Actually, it says the artillery shell version has a yield of 5kt max. The
200kt device is for the cruise missile. Still, the artillery shell listed
is 88mm, less than .1m, in diameter.

The biggest problem you would have is that compact fission bombs like this
need U-235 as the fissionable material. Weapons-grade U-235 is virtually
impossible to get ahold of, for a runner or anyone else-you're talking about
a run on a maximum security military installation.
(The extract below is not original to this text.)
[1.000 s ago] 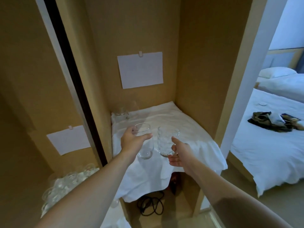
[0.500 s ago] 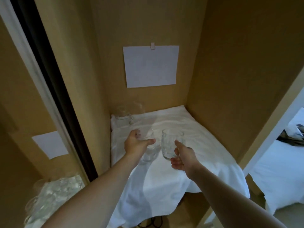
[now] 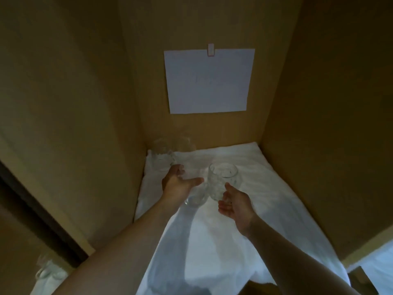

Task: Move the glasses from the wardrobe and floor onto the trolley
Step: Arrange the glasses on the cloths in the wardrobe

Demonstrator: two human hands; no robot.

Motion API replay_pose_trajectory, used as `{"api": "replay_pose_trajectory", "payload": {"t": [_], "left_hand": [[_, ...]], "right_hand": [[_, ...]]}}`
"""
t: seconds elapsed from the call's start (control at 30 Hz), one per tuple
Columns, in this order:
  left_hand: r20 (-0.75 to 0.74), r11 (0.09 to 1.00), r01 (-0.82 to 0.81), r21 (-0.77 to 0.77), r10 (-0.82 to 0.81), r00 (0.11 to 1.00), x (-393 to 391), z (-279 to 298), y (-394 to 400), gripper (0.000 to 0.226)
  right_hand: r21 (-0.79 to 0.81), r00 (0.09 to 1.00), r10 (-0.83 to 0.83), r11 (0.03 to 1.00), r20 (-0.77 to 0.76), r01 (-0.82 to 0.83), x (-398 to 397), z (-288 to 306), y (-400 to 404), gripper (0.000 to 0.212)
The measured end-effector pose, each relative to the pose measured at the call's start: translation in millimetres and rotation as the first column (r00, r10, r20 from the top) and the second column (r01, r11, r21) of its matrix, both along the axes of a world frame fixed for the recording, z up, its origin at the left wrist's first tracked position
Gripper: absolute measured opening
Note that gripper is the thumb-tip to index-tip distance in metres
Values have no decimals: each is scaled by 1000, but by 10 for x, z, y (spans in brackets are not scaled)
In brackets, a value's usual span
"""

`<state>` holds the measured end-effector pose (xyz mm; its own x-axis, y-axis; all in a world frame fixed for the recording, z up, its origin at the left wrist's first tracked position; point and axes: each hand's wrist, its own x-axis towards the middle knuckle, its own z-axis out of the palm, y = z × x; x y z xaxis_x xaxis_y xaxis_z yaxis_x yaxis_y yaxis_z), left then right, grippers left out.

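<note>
Glass is what both hands carry inside the wardrobe [image 3: 319, 103], above the white cloth [image 3: 244, 220] that covers its shelf. The left hand [image 3: 177, 185] curls thumb and fingers round a clear tumbler [image 3: 195, 196], which hangs mostly below and to the right of the palm, its base low near the cloth. The right hand [image 3: 235, 204] grips a patterned glass [image 3: 222, 180] from its near side, low on the wall, with the thumb up against it; this glass stands forward of and above the fingers. Both glasses are close to upright, long axis vertical, mouths upward (the left one blurs, so its exact tilt I cannot tell). They sit just beside each other, perhaps touching at the walls.

More glasses [image 3: 170, 150] stand in the back left corner of the shelf, mouths up, beyond the left hand's fingertips, and the left hand is the nearer to them. A sheet of paper [image 3: 208, 81] is clipped to the back wall. At the lower left edge, another cluster of glassware [image 3: 45, 271] shows outside the wardrobe; whether it rests on the trolley I cannot tell.
</note>
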<state>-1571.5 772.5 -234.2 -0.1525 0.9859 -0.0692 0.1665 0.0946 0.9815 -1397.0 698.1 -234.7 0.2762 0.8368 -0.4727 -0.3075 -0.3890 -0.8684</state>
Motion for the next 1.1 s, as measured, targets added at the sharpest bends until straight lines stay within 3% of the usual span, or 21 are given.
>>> {"api": "replay_pose_trajectory", "payload": {"t": [0.13, 0.27, 0.37, 0.43, 0.5, 0.63, 0.73, 0.83, 1.1], "left_hand": [[8, 999, -32, -22, 32, 999, 164, 25, 214, 80], [-9, 995, -101, -16, 101, 995, 288, 37, 412, 63], [-11, 992, -126, -27, 126, 992, 332, 46, 498, 62], [5, 989, -145, -36, 146, 989, 348, 52, 532, 59], [22, 985, -163, -51, 164, 986, 364, 59, 549, 55], [-17, 982, -180, -63, 179, 984, 382, 70, 533, 54], [-58, 984, -168, -52, 165, 985, 406, 75, 520, 55], [-61, 988, -152, -30, 150, 987, 429, 72, 492, 58], [-65, 996, -82, -19, 80, 995, 428, 103, 489, 58]], "right_hand": [[11, 996, 82, 997, -21, -82, 198, -34, 276, 29], [6, 972, 228, 974, 52, -228, 460, -90, 434, 34], [27, 984, 170, 985, 53, -172, 660, -217, 575, 41], [87, 995, 87, 992, 46, -90, 747, -281, 713, 30], [141, 992, 112, 983, 64, -120, 825, -331, 861, 20], [291, 900, 428, 874, -79, -390, 1030, -486, 1079, 63], [291, 805, 594, 770, -1, -568, 1105, -581, 1128, 86], [247, 798, 581, 759, 161, -603, 1031, -619, 1112, 79], [199, 897, 396, 880, 195, -432, 843, -502, 1000, 72]]}}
Good fraggin' luck. :-)
It would be easier to get some plutonium-it'll be in the waste products of
any fission reactor, for instance-but a plutonium bomb is going to be larger
for the same yield than a uranium bomb. (The plutonium fission bomb dropped
on Nagasaki was nicknamed 'Fat Boy' because of it's large, rounded shape.)

The 'bomb' in the backpack in Peacemaker was the fission trigger for a
fusion bomb. (You set off a small fission bomb to trigger the fusion
reaction which sets off the *really* big boom.) Details on this sort of
device are still Top Secret (tm), but everything looked reasonable based on
what I know of nuclear engineering. (And don't tell anyone, but a friend of
mine at the NRC once let me see a research paper diagramming H-bomb
construction. ;-) The trigger alone, pulled from the H-bomb casing, was a
plutonium bomb with a probable yield in the 10 to 20 kiloton range.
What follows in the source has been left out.